(WHAT TO PRODUCE)
In the entries below, the lines from the one with "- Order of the" through the one with "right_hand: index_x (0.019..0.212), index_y" are to be copied exactly; both ends count.

Dataset items
■ ■ ■
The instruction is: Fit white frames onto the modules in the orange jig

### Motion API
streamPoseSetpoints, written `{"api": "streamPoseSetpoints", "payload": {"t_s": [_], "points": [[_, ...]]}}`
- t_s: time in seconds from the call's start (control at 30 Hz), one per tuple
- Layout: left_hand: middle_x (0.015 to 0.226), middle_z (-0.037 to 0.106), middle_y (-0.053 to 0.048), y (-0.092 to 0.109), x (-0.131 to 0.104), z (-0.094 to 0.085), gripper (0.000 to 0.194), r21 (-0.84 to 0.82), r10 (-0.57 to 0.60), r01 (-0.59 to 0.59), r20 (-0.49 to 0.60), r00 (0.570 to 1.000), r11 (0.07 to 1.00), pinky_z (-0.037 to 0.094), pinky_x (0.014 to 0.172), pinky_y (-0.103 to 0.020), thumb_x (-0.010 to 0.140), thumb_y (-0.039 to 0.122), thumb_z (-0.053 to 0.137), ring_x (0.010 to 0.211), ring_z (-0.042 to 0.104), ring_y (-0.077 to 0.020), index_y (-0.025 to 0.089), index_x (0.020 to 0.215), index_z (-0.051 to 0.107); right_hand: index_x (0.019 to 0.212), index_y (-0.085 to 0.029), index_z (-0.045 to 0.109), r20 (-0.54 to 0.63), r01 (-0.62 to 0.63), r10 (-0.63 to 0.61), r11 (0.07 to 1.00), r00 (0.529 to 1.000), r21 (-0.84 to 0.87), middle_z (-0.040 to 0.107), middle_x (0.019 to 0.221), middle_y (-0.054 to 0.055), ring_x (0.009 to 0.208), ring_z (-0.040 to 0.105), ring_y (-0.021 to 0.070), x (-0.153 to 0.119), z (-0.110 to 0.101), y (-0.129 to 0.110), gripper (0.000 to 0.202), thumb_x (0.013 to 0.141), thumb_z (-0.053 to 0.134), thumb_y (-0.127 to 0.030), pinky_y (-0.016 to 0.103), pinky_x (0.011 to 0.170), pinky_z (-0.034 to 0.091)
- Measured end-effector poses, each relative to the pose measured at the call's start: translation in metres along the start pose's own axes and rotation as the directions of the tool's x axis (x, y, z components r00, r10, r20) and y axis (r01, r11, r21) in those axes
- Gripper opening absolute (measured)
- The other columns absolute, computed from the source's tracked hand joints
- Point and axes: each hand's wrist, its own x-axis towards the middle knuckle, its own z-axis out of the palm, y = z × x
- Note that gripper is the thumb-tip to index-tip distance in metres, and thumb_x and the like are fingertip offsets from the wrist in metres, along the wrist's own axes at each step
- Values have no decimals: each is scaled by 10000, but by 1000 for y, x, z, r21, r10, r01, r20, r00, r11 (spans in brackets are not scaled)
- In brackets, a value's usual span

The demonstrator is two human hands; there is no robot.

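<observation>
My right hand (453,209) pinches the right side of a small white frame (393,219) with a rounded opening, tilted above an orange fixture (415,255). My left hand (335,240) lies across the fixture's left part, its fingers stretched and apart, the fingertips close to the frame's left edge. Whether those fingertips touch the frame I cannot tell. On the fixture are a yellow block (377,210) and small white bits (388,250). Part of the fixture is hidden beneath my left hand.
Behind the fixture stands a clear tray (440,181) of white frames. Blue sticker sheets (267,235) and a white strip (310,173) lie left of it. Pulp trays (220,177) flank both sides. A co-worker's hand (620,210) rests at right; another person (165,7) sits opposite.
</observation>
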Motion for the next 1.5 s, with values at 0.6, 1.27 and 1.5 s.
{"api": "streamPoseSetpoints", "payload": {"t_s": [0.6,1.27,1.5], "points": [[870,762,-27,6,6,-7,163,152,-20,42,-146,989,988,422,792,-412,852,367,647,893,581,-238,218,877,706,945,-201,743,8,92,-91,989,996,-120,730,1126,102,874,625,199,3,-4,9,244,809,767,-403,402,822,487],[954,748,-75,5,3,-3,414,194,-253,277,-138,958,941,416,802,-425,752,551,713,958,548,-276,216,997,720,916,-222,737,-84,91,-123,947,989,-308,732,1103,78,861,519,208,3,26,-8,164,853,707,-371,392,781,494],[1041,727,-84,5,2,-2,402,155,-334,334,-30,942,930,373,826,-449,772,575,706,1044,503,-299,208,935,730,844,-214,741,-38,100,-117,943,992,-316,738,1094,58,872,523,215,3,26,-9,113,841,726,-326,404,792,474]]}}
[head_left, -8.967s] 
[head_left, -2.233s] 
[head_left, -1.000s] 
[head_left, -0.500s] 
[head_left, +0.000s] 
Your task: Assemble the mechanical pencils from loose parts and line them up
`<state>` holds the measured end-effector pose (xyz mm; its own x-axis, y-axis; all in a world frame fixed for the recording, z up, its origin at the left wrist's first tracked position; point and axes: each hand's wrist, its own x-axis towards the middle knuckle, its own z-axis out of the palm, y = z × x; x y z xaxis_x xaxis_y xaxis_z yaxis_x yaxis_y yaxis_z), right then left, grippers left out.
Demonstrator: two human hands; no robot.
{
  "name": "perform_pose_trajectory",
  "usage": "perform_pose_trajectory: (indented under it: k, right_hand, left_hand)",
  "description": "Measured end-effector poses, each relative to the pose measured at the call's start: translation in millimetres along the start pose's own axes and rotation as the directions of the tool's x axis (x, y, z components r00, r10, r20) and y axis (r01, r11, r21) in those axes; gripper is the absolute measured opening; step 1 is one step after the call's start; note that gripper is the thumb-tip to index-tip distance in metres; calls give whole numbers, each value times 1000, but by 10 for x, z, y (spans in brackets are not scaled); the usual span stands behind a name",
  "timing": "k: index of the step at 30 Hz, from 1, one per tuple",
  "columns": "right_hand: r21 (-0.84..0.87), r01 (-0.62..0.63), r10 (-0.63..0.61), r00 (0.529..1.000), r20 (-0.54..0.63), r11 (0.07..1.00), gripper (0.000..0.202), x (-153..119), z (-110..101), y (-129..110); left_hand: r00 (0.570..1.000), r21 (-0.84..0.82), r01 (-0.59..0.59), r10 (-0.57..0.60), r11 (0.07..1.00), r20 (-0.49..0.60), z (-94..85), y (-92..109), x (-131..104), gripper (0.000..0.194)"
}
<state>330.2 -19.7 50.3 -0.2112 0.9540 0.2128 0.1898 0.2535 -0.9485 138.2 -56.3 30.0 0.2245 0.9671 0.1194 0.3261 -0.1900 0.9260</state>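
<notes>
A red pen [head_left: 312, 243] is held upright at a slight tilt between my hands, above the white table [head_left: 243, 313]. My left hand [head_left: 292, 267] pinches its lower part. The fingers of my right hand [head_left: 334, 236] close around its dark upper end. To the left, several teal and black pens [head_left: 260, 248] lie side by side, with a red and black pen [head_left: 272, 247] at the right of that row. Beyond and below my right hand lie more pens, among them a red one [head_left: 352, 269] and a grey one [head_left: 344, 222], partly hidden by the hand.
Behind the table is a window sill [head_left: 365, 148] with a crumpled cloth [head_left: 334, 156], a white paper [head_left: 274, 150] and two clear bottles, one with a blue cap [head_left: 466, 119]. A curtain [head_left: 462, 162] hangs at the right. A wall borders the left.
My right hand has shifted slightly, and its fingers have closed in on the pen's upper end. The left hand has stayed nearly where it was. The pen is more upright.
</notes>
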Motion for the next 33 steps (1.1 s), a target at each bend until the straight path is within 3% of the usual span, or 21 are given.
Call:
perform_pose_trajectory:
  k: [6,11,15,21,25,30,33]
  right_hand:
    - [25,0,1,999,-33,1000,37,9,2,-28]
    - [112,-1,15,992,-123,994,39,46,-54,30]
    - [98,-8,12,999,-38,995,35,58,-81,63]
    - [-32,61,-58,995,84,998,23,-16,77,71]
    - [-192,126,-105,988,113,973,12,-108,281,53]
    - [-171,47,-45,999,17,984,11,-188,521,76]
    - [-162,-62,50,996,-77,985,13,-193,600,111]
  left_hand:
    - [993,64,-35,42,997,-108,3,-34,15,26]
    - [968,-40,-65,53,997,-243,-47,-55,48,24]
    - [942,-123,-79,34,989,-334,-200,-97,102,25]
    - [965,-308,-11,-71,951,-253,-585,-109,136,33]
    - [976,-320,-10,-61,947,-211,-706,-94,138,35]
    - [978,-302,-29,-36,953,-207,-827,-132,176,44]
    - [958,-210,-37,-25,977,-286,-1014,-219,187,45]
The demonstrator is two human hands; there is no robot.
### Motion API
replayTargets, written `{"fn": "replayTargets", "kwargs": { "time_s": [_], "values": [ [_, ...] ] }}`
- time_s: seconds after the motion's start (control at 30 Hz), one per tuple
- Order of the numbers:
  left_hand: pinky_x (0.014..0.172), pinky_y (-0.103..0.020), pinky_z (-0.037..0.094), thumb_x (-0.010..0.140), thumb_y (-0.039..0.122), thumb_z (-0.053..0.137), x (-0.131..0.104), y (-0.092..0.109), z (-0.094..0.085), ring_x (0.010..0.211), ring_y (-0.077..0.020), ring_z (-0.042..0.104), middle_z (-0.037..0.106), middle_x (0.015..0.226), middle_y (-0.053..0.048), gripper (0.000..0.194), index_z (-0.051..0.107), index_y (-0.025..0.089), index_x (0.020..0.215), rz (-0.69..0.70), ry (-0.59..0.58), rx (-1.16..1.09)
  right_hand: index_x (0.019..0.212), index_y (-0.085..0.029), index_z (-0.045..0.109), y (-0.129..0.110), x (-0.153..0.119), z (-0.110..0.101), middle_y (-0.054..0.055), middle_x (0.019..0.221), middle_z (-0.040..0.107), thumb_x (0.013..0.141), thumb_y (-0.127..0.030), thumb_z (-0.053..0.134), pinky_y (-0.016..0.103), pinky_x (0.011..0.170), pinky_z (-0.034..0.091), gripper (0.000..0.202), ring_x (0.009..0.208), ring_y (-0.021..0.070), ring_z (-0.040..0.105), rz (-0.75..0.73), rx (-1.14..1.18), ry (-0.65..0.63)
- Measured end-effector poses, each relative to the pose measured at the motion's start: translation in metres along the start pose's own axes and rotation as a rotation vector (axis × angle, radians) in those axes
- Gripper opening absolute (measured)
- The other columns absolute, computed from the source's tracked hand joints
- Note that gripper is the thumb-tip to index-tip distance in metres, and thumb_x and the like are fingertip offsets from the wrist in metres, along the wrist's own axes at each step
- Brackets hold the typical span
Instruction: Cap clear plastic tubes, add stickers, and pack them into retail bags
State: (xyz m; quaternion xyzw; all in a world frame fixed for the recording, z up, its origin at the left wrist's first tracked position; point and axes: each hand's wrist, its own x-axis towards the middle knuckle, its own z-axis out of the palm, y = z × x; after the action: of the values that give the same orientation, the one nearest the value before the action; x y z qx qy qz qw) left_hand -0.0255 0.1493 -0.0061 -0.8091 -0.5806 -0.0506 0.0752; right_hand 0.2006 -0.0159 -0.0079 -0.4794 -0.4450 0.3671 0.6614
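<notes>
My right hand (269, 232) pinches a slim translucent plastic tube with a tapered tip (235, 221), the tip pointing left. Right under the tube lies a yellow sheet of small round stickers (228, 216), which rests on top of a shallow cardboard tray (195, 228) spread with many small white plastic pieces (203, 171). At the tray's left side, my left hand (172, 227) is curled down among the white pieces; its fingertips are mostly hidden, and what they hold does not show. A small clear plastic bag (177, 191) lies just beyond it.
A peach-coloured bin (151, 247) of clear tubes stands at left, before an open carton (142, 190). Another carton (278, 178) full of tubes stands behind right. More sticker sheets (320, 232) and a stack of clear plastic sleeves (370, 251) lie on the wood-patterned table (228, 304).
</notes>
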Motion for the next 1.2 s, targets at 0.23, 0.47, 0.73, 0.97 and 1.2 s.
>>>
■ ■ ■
(SOLUTION TO THE PROBLEM)
- Order of the numbers:
  left_hand: pinky_x (0.014..0.172), pinky_y (-0.103..0.020), pinky_z (-0.037..0.094), thumb_x (-0.010..0.140), thumb_y (-0.039..0.122), thumb_z (-0.053..0.137), x (-0.131..0.104), y (-0.092..0.109), z (-0.094..0.085), ring_x (0.010..0.211), ring_y (-0.077..0.020), ring_z (-0.042..0.104), middle_z (-0.037..0.106), middle_x (0.015..0.226), middle_y (-0.053..0.048), gripper (0.000..0.194), index_z (-0.051..0.107), index_y (-0.025..0.089), index_x (0.020..0.215), rz (-0.69..0.70), ry (-0.59..0.58), rx (-1.16..1.09)
  right_hand: index_x (0.019..0.212), index_y (-0.085..0.029), index_z (-0.045..0.109), y (-0.129..0.110), x (-0.153..0.119), z (-0.110..0.101), middle_y (-0.054..0.055), middle_x (0.019..0.221), middle_z (-0.040..0.107), thumb_x (0.013..0.141), thumb_y (-0.127..0.030), thumb_z (-0.053..0.134), pinky_y (-0.016..0.103), pinky_x (0.011..0.170), pinky_z (-0.034..0.091), gripper (0.000..0.202), ring_x (0.009..0.208), ring_y (-0.021..0.070), ring_z (-0.040..0.105), rz (-0.75..0.73), rx (-1.14..1.18), ry (-0.65..0.63)

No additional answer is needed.